● **Task to complete**:
Write only the count of lines that hold the word "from" in the listing.

START Data

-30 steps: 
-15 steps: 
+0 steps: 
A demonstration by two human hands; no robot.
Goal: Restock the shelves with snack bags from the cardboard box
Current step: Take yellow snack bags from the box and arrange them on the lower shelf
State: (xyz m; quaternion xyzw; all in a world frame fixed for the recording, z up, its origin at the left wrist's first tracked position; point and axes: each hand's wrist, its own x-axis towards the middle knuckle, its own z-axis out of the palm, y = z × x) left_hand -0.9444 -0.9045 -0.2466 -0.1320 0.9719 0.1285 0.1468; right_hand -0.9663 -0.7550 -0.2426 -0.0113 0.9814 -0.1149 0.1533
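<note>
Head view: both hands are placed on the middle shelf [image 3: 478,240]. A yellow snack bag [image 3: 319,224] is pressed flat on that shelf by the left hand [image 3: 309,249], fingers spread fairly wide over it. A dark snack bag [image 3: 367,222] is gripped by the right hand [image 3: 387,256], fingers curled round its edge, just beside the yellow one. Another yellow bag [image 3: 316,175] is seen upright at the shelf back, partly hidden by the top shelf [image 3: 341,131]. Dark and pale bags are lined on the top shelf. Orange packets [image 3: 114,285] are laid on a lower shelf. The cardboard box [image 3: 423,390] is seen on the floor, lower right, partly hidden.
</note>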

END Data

● **Solved problem**:
2